I’ve just returned from a visit to a senior spinster colleague of mine – She is in her late 70’s now. She’s healthy (for her age), hearty – her laughter is still infectious, she is still active – she climbed down two flights of stairs to see us out – and she is contented. She lives with her spinster sister in a second floor flat that is bought and paid for from their savings and is situated next to a hospital, should the need arise. But the need may not arise, certainly not soon. Theirs is a story of contentment without children.

But this story of contentment has a corollary! Young couples who do not want children, until the empty nest syndrome grips their wrists and they fret for one, if not two and the older couples whose children, either one or two have fled the nest to build their own empty nests elsewhere, mostly far far away. The world is a global village they say and distances are but minor irritants…. but no they are pertinent distances. Does absence make the heart grow fonder yonder?

Certainly they are comfortable without children, but can they be content without their smiles, their messes, their follies, their mischief, their shenanigans – sometimes even brushes with the law and authorities as they fall into bad company in their teens. Or is it that without those head aches, contentment is a given? My own kids needed their mother to find their clothes, and books, and clean up the mess on the bed.

If nothing they wanted her presence in the house and she would revel in that thought though it would not show on her face – that was the secret that only I was aware of. Then there’s the time they would ask for my signature on their leave letters and report cards. I secretly loved the attention it brought. We would tell them be responsible, be self sufficient and focused on their futures in this hard hard world where everybody competes for money and fame.

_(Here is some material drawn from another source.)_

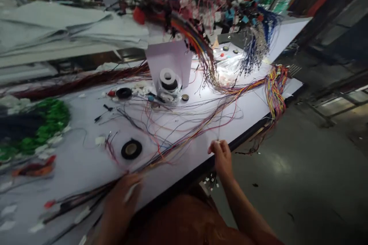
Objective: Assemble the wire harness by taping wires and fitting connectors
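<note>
A long bundle of many-coloured wires (pixel 198 128) runs across the white table. My left hand (pixel 122 203), smeared by motion, is curled over the near part of this bundle, its fingers around the wires. Dark sleeved branches with white and red connectors (pixel 50 203) spread out to the left of it. At the table's front edge my right hand (pixel 222 159) is closed in a pinch. A thin, faint wire (pixel 220 124) seems to rise from its fingertips; its end is hidden. A roll of black tape (pixel 131 149) lies flat beyond my left hand.
Green connectors (pixel 54 122) are heaped at the left. A white spool (pixel 168 78) stands by an upright panel (pixel 184 55). Hanging wires (pixel 255 46) and a yellow-pink wire hank (pixel 276 92) are at the right. The table's dark edge (pixel 244 138) borders the floor.
</note>
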### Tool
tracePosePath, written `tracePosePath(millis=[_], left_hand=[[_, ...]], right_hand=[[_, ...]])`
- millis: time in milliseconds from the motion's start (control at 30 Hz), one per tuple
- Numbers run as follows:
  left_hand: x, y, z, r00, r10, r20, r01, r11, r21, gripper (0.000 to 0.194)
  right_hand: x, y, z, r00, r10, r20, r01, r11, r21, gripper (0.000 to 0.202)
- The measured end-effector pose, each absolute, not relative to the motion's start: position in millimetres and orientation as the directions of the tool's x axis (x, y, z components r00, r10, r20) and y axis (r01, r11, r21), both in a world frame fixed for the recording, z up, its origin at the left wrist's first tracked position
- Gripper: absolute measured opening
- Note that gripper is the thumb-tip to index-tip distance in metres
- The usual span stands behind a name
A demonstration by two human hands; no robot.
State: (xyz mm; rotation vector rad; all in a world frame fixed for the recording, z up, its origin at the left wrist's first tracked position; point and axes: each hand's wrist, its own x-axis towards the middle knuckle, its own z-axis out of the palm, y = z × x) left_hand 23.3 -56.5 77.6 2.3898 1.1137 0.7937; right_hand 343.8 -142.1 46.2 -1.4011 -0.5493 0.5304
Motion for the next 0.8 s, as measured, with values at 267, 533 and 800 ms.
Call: tracePosePath(millis=[267,533,800], left_hand=[[70,-78,80,0.824,0.492,0.280,0.279,-0.783,0.556,0.036],[-3,-108,107,0.660,0.686,0.306,0.347,-0.640,0.686,0.023],[-96,-126,120,-0.059,0.922,0.383,-0.031,-0.385,0.922,0.010]], right_hand=[[238,-156,63,0.018,1.000,-0.004,0.025,-0.005,-1.000,0.024],[225,-123,127,-0.512,0.812,0.279,0.461,0.534,-0.709,0.046],[230,-50,176,-0.565,0.805,0.180,0.349,0.430,-0.832,0.027]])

Then they nested far away, and what remains is the thoughts of their presence, their mischief and a few clothes scattered in their room cupboards. They were arrows in the wind shot from our bows that went away and kissed the wind along the way. All we have is a memory of their laughs and especially their occasional hugs. They never said I love you Mum or I love you Dad, but we know for sure they did!

They often didn’t do what we thought they should, how they should, and end up where we thought they would. But they are ours only for a while and more importantly for a smile and once in a way a hug. The rest of the time they were their own.

They come to visit, they bring their bags and gifts, and solutions to our issues – practical and logistical, and then pack them and go with gifts of love from us leaving us calm and peaceful now, but are we content? As they shut the door behind them, (something we insist they did when they were young) do they think they are leaving us content? Are we content? Do we worry about our kids and should we? Should they worry about us? or look after us? Are they content in their nests or should they be content in ours? All these queries are being answered by the plethora of Senior retirement homes that are coming up around us…. and perhaps answered by Poet and Philosopher Khalil Gibran in his 1923 Poem on Children. It’s prophetic in modern times. It reads like this

“Your children are not your children.
They are the sons and daughters of Life’s longing for itself.
They come through you but not from you,
And though they are with you yet they belong not to you.

You may give them your love but not your thoughts,
For they have their own thoughts.
You may house their bodies but not their souls,
For their souls dwell in the house of tomorrow,
which you cannot visit, not even in your dreams.
You may strive to be like them,
but seek not to make them like you.
For life goes not backward nor tarries with yesterday.

You are the bows from which your children
as living arrows are sent forth.
The archer sees the mark upon the path of the infinite,
and He bends you with His might
that His arrows may go swift and far.
Let your bending in the archer’s hand be for gladness;
For even as He loves the arrow that flies,
so He loves also the bow that is stable.”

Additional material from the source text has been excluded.